Richard Vogel (GER) and United Touch S – Copyright ©FEI/Richard Juilliart
On a night of sensational sport, Germany’s Richard Vogel steered the brilliant stallion United Touch S to win the second leg of the Longines FEI Jumping World Cup™ Final 2023 in Omaha (USA). But it is Denmark’s Andreas Schou (Darc de Lux) and Switzerland’s Pius Schwizer (Vancouver de Lanlore) who share the lead going into Saturday’s third and deciding competition.
The top three in the opening Speed class all lost their grip, but overnight leader and world number one, Sweden’s Henrik von Eckermann (King Edward), only slipped to third with a single fence down. However, Britain’s Scott Brash (Hello Jefferson) plummeted from second to equal-ninth when leaving three on the floor, while Germany’s Daniel Deusser (Scuderia 1918 Tobago Z) retired and is now completely out of contention.
With points from both the Speed leg and the Jump-Off now converted into penalties, there is less than a fence between the top six going into the top-30 last-day test.
Schou and Schwizer are out in front on a zero score and von Eckermann will carry just one penalty point, while 26-year-old Vogel will start with two on the board and Brazil’s Yuri Mansur and the USA’s Hunter Holloway will start with three penalties already on their scorecard.

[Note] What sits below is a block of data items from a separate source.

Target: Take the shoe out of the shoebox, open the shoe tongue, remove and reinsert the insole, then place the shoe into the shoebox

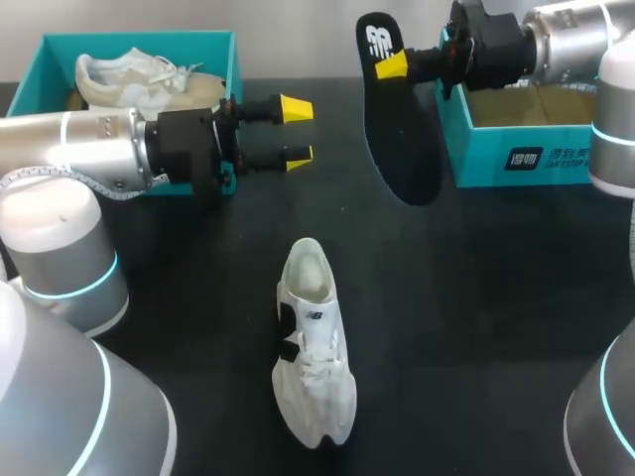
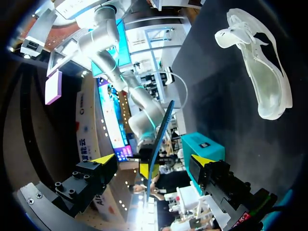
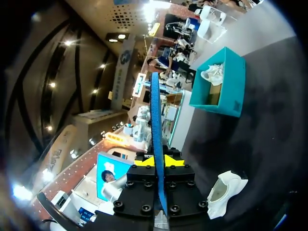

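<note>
Our right tool (image 1: 393, 67) pinches the insole (image 1: 402, 139) only by its tip, so it could slip out. Our left tool (image 1: 297, 132) is spread.

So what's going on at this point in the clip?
The right gripper is shut on the black insole, holding it up above the table. The white shoe lies on the table near the middle. The left gripper is open and holds nothing, beside the left shoebox, which has another shoe in it.
</note>
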Motion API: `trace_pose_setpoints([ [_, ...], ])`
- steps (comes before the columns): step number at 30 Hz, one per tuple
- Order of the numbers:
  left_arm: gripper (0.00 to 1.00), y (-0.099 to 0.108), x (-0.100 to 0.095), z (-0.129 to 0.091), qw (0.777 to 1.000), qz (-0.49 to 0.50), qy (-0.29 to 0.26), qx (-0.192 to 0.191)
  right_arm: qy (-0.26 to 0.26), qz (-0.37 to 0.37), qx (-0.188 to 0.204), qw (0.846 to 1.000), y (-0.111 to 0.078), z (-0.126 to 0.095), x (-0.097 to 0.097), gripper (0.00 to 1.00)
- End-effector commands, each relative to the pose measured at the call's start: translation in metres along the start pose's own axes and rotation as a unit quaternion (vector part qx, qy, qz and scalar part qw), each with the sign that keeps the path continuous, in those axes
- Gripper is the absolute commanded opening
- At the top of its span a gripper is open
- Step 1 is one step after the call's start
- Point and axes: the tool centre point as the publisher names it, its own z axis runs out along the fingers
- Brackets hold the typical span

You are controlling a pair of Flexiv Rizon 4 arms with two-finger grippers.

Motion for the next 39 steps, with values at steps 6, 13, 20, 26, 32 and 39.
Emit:
trace_pose_setpoints([
  [6, 1.00, 0.003, 0.004, 0.006, 1.000, -0.006, 0.010, -0.017, -0.010, 0.022, 0.008, 1.000, 0.000, 0.006, -0.003, 0.00],
  [13, 1.00, 0.010, 0.009, 0.008, 1.000, -0.015, 0.014, -0.024, 0.013, 0.082, -0.002, 0.997, 0.004, 0.039, -0.020, 0.00],
  [20, 1.00, 0.012, 0.024, 0.011, 1.000, -0.004, 0.014, -0.019, 0.026, 0.121, -0.020, 0.992, -0.002, 0.054, -0.029, 0.00],
  [26, 1.00, 0.014, 0.028, 0.018, 1.000, 0.005, 0.008, -0.016, 0.024, 0.126, -0.021, 0.992, -0.003, 0.056, -0.030, 0.00],
  [32, 1.00, 0.018, 0.026, 0.033, 1.000, 0.011, 0.007, -0.014, 0.024, 0.126, -0.021, 0.992, -0.003, 0.056, -0.030, 0.00],
  [39, 0.96, 0.020, 0.021, 0.045, 1.000, 0.018, 0.004, -0.011, 0.024, 0.126, -0.021, 0.992, -0.003, 0.056, -0.030, 0.00],
])
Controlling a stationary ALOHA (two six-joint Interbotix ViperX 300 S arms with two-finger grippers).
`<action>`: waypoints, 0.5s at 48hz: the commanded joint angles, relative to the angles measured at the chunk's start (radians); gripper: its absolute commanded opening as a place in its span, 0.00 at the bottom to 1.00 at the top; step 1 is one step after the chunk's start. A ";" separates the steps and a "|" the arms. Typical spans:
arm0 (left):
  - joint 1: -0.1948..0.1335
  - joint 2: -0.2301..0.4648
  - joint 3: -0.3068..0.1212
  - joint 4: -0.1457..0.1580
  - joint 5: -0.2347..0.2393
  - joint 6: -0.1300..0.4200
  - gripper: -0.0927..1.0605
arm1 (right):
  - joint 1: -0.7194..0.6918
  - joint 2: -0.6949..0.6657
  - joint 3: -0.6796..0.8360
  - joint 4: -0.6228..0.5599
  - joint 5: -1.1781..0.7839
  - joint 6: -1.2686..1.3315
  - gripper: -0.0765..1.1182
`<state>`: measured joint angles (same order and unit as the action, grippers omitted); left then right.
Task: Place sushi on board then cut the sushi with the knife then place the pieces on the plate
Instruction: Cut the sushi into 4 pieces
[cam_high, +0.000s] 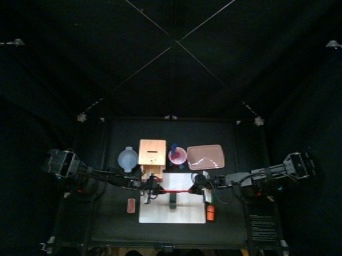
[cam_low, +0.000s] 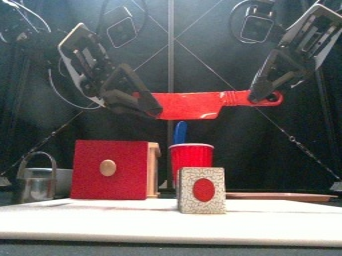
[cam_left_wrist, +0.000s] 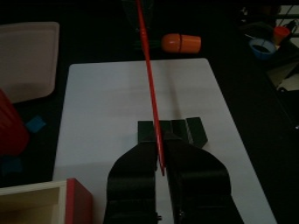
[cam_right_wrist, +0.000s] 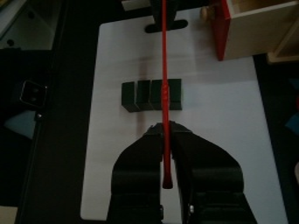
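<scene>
A red toy knife (cam_low: 195, 103) hangs level above the white cutting board (cam_low: 80, 215), held at both ends. My left gripper (cam_low: 138, 100) is shut on its blade end and my right gripper (cam_low: 263, 97) is shut on its handle. In both wrist views the knife runs as a thin red line (cam_left_wrist: 149, 79) (cam_right_wrist: 167, 79) from the jaws across the board. The sushi roll (cam_right_wrist: 156, 94) of dark green blocks lies on the board under the knife. Its end of white rice with a red centre (cam_low: 202, 190) faces the front. It also shows in the left wrist view (cam_left_wrist: 187, 131).
Behind the board stand the wooden box with a red drawer front (cam_low: 114, 168), the red cup (cam_low: 191, 157) holding a blue knife (cam_low: 181, 132), and the pink tray (cam_high: 205, 157). A blue-grey bowl (cam_high: 127, 158) sits back left. A small orange toy (cam_left_wrist: 181, 41) lies beyond the board's right end.
</scene>
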<state>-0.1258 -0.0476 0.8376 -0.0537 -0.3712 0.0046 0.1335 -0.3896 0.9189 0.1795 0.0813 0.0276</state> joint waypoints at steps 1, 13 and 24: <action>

The result is far from decided because time faults or a fence down on Saturday can change everything.
Only nine of the 39 starters found the key to another superb 14-fence first-round course set by Portugal’s Bernardo Costa Cabral. Regardless of experience this was a track that tested every single rider, and while the oxer at fence 10 proved particularly influential. there were poles on the ground all the way to the very last.
First into the jump-off, flying Frenchman Julien Epaillard left the door wide open with two down with Donatello d’Auge, but Norway’s Victoria Gulliksen followed with a cracking clear from her beloved Papa Roach in 38.71 to take the early lead.
Then America’s Devin Ryan and Eddie Blue, runners-up at the 2018 Final in Paris, hit the very last fence before Harry Charles forged a new lead with Balou du Reventon that stopped the clock in 35.25 seconds.
The British rider’s advantage was short-lived when Vogel’s big-striding horse galloped through the finish in 35.11 seconds with apparent ease. Although Schou (35.58 seconds) and last-to-go Schwizer (36.18 seconds) left all the timber intact, they had to settle for third and fourth places, respectively, while Vogel reigned supreme ahead of Charles.
Talking about his win, Vogel, whose recent form has seen him rise 23 places in the world rankings in the last month, said, “It’s our first World Cup Final, so we are delighted with how it has gone so far. Obviously, we will try to do our best on the final day, but we are already very happy!”
Runner-up Charles, who is highest ranked U25 rider and number 15 in the latest world rankings, was also more than pleased. He’s clearly thrilled to be partnering the brilliant Balou du Reventon who only joined his string last December.
“He’s not really a horse, he’s a Pegasus! For sure he’s the best horse I’ve ever ridden and even at 17 years old, he is still one of the best horses in the world. I’ve been watching him since I was growing up and it’s an honour and a privilege to be sat on him. I love every minute of every time I get to go in the ring with him!” he said proudly.
He described the course as “fantastic… I didn’t think it was too big but it rode really difficult and we got a great result. A lot of good guys from yesterday didn’t quite have the result they wanted today which was good for me! So it has made it a really exciting competition.”
Third-placed Schou also had plenty of nice things to say about his handsome stallion Darc de Lux, who has helped place him in the joint lead going into the final day.
“Yesterday we managed to stay near the top, and today he came out like he did all the indoor season and fought for me all the way around and gave me the clear round that was needed.” When the penultimate vertical came up very deep, the 12-year-old horse didn’t hesitate to oblige.
“That was all credit on him. I deserved to have a mistake in that turn. I had seen Richard’s round and I knew I had to give it all, and when I put so much pressure on him the canter gets difficult to handle. When I turned, the distance wasn’t there and I had to add one (stride), but he’s such a sharp and clever horse that he managed.”
When asked if he was surprised to find himself in the joint lead, he replied, “I think I have to say yes! But when you see his (Darc de Lux’s) record all indoor season, he jumped six World Cups and ’s-Hertogenbosch (NED) and Geneva (SUI) and he’s been clear in most or maximum one down. He’s such a consistent, clever, and careful horse, so he actually deserves to be there because he is actually one of the best!”